→ **Required work**: Although the entries contain pictures, write out only their text, exactly as it stands.

→ **Records for the task**:
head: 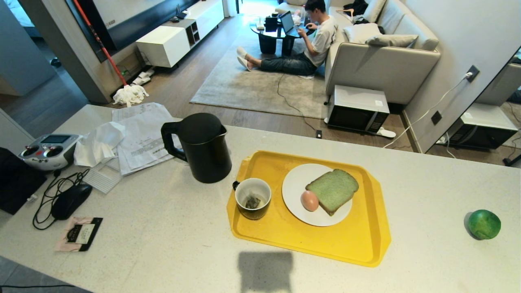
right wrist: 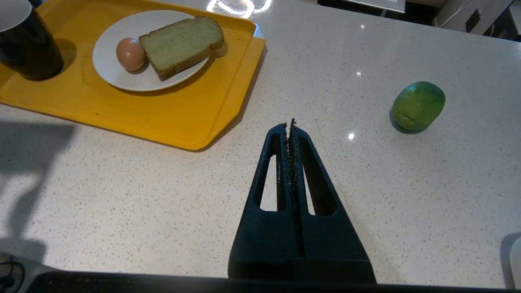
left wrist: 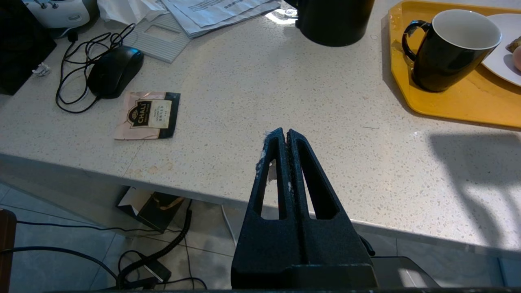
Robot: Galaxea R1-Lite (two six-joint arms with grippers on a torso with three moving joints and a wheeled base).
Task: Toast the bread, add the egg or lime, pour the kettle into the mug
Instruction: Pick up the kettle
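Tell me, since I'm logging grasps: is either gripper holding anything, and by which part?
Nothing is held. The left gripper and right gripper are both shut on nothing, hanging near the counter's front edge.

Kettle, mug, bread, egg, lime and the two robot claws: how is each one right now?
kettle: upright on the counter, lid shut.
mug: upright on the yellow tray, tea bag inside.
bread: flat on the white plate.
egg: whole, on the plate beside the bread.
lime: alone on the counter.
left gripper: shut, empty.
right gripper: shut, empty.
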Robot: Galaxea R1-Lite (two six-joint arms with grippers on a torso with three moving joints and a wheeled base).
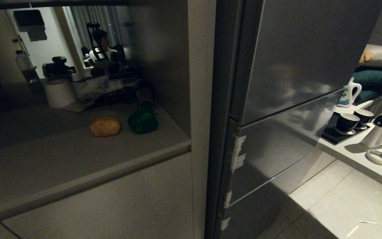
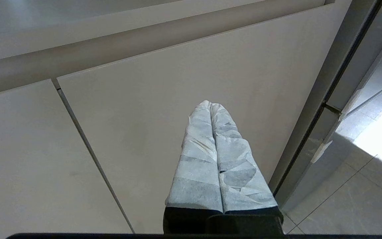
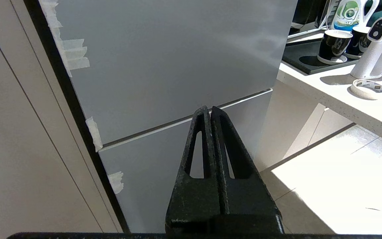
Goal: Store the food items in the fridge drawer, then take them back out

→ **Answer space**:
head: 
right wrist: 
left wrist: 
Robot: Galaxea R1-Lite (two six-joint arms with grippers on a torso with three moving joints and a wheeled base).
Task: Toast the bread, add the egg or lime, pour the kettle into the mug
Instruction: Pick up the kettle
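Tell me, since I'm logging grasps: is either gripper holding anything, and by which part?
Nothing is held. The left gripper and right gripper are both shut on nothing, hanging near the counter's front edge.

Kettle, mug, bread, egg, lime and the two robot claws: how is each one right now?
kettle: upright on the counter, lid shut.
mug: upright on the yellow tray, tea bag inside.
bread: flat on the white plate.
egg: whole, on the plate beside the bread.
lime: alone on the counter.
left gripper: shut, empty.
right gripper: shut, empty.
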Robot: Galaxea R1-Lite (two six-joint arms with grippers on a torso with three moving joints and a wheeled base).
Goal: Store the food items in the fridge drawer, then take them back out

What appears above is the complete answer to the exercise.